Rating: NC-17 for language and m/m sexual situations.  If this offends, please don't read further.
Beta: SPECIAL THANKS:  Once again to my amazing beta, Kylara Ingress.  Always honest, always helpful. . .almost always right.  Here's 
lookin' at you, kid.
Disclaimer: Here we go again.  All characters belong to CC and FOX.  Any copyrights I'm violating, well, I apologize from the bottom of my heart, but I'd do it again in a New York minute!
Feedback: pretty please, with sugar on top!  yanksfan462@aol.com
Archive:  Unusual Suspects, The Basement, others on request
Summary: Hi everyone. Well, it's a couple of weeks late, but I finally finished a story for the June Challenge, "Like a Virgin". Gee, guess I just gave the plot away. It's mostly Lone Gunmen, but it also crosses over with the X-Files.  Hope you like it. Peace.
AUTHOR'S NOTE:  Because some question remains of when, exactly, the LGM series took place in regards to the X-Files, I took some major liberties with the characters.  (ie. Mulder's continued presence in this universe.)  Hope this doesn't offend any purists.

 
 
 

IN THE WEE SMALL HOURS
By J.D. Rush

10:30 P.M.
LANGLY:
Man. . .that bed looks good.  I'm just so glad to be home.  It's
been a real crappy week, one I'll be more than happy to leave
way-y-y behind me.  I really should have gotten into my email--haven't had a chance to access it for four days--but all I want to do right now is sleep for about a week.  My favorite sleepwear was already on the bed and I'm just pulling off my dirty shirt when my bedroom door crashes open. . .and there *he* is.

"What's your problem?" he demands, getting right to the point,
like usual. 

Dammit!  I'm not in the mood for this right now.  I'm tired.  I 
want to go to bed.  The last thing I want to deal with is *him*. 

"I don't know what you're talking about," I answer, a bit 
petulantly. 

"You know damn well what I'm talking about," he responds. 
"You've been in a snit all week.  What gives?"

"Just forget it, okay, Frohike?" I say, tugging on my bedtime 
Tee.

He shrugs and slips his hands into the front pockets of his 
pants.  "I mean, okay, I know sticking your arm up some cow's backside is bound to make someone grumpy, but. . .."

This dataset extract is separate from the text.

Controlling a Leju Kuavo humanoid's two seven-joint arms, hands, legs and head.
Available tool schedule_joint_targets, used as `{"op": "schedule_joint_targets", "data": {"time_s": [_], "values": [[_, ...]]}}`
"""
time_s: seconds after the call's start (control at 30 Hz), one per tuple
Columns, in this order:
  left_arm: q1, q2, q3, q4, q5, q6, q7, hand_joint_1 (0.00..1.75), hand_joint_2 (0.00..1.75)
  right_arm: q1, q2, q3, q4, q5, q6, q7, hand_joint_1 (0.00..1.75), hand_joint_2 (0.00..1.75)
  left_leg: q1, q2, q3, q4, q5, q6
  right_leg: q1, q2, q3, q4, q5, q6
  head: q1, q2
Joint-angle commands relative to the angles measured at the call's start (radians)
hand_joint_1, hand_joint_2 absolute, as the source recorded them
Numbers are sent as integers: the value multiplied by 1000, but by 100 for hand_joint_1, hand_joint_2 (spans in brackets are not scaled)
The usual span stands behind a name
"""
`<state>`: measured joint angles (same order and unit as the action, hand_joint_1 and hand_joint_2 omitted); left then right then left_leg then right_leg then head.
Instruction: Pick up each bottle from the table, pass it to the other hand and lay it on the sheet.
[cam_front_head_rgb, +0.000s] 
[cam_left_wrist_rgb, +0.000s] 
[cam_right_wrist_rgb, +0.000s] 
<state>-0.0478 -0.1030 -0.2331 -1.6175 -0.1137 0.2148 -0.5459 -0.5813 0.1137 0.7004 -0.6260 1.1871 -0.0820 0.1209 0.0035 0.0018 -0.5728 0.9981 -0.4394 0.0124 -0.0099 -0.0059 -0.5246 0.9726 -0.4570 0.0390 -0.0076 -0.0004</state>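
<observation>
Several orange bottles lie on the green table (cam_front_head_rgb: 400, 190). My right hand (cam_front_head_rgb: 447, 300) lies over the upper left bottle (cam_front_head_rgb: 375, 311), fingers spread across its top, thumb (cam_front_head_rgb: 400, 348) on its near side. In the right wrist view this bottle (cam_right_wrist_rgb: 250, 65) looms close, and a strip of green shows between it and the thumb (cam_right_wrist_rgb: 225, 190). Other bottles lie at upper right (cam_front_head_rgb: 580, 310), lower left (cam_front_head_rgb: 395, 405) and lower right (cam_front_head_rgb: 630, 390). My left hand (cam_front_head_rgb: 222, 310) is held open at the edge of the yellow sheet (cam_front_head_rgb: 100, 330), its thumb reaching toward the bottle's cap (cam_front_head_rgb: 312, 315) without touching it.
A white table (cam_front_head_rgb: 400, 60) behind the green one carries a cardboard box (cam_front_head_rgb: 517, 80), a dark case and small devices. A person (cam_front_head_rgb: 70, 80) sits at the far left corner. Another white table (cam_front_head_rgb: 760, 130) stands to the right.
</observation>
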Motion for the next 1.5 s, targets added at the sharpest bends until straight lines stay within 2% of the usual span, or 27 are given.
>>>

Like he had to remind me.  "Look, I said forget it, all right?" 
I ask, nicely. 

"Or was it having to crawl up through that Porta-John?  Cause I know that wasn't a walk in the park, but. . .."

Now I'm done being nice.  "What part of 'just forget it' don't 
you understand?"

"You're still pissed about me pulling the plug on that video 
game, right?" he declares, smugly.  "I SAID I was sorry."

It's quite obvious he's not going to leave until I tell him, so I 
take him by the shoulders and shove him on the bed, noting with some satisfaction his shocked statement.  "Fine.  You wanna know what's bugging me?  I just can't believe you told Jimmy I was a virgin, okay?  Happy now?"

He lets out a sigh, and a laugh.  "Man, is THAT all?  I thought 
it was something important."

"Is THAT all?" I spit back, incredulously.  "Jesus, Frohike, you can be so clueless!  I told you that in strictest confidence."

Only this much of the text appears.